Although extremely effective, the NEXT compensating scheme of the '358 patent suffers a drawback in that the NEXT margin relative to certain performance standards set forth by industry groups such as the Telecommunications Industry Association (TIA) may tend to deteriorate at low frequencies (e.g., below approximately 100 MHz) when a high crosstalk plug is used with the jack (i.e., a plug having crosstalk levels at the high end of the acceptable range specified in the relevant industry standards), and at high frequency (e.g., beyond approximately 250 MHz) when a low crosstalk plug is used with the jack (i.e., a plug having crosstalk levels at the low end of the acceptable range specified in the relevant industry standards). In particular, when the net compensation crosstalk in a two-stage compensated jack is less than the original crosstalk (i.e. when a high crosstalk plug is inserted into the jack), the plug-jack combination is said to be under-compensated, and the resultant NEXT frequency characteristic builds up to a peak that causes NEXT marginality at low frequencies before a null sets in at a frequency point determined by the inter-stage delays and the magnitudes of the compensating stages.
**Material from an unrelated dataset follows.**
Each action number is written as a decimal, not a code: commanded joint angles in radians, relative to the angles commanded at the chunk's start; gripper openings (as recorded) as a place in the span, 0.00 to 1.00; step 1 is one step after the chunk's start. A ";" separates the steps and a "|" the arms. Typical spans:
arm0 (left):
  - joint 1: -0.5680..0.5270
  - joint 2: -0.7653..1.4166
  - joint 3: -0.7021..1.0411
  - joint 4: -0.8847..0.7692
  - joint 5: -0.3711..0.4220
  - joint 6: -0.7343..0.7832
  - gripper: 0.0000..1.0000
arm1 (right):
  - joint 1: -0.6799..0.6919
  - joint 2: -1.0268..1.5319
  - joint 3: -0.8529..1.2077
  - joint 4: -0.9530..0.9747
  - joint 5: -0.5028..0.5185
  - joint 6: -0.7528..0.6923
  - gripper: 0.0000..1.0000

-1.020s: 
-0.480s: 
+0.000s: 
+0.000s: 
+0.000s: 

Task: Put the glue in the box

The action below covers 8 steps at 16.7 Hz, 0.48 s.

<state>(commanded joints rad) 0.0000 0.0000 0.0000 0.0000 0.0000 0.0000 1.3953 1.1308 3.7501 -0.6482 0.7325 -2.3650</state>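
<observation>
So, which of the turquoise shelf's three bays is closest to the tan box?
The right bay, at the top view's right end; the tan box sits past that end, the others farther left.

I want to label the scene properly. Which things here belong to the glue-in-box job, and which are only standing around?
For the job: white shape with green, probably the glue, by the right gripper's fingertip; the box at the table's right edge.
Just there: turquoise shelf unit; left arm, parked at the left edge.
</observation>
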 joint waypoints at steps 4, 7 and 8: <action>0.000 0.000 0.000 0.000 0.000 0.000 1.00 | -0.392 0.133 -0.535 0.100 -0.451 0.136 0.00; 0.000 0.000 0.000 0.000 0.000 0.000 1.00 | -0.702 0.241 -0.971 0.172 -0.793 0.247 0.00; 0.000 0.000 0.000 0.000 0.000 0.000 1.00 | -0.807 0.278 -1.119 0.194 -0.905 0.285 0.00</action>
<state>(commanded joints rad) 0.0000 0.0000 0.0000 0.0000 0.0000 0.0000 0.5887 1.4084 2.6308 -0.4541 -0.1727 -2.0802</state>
On the other hand, when the net compensation crosstalk in such a jack is more than the original crosstalk (i.e. when a low crosstalk plug is inserted), the plug-jack combination is said to be over-compensated, and the resultant NEXT frequency characteristic does not have a null, but the slope of the NEXT frequency characteristic gradually increases, tending towards as much as 60 dB/decade at very high frequencies, and thereby exceeding the TIA limit slope of 20 dB/decade.
Thus, while the low frequency performance of a jack can be improved by increasing the “composite” crosstalk compensation level (i.e., the sum of the crosstalk provided by each stage of a multi-stage crosstalk compensation circuit) when a high crosstalk plug is used with the jack, such an action would lead to further deterioration of the high frequency performance of the jack when a low crosstalk plug is used with the jack. Conversely, while the high frequency performance of a jack can be improved by decreasing the composite crosstalk compensation level when a low crosstalk plug is used with the jack, such an action would lead to further deterioration of the low frequency performance of the jack when a high crosstalk plug is used with the jack.
U.S. Pat. No. 7,190,594 to Hashim et al. (“the '594 patent”), which is assigned to the assignee of the present application, discloses communication connectors for simultaneously improving both the high frequency NEXT performance when a low crosstalk plug is used in the connectors and the low frequency NEXT performance when a high crosstalk plug is used. In particular, the '594 patent describes communications connectors which include series inductor-capacitor circuits in which the resultant capacitive coupling is biased so as to reduce the normalized composite crosstalk compensation level with increasing frequency, thereby providing improved high frequency performance without degrading the low frequency performance of the connector.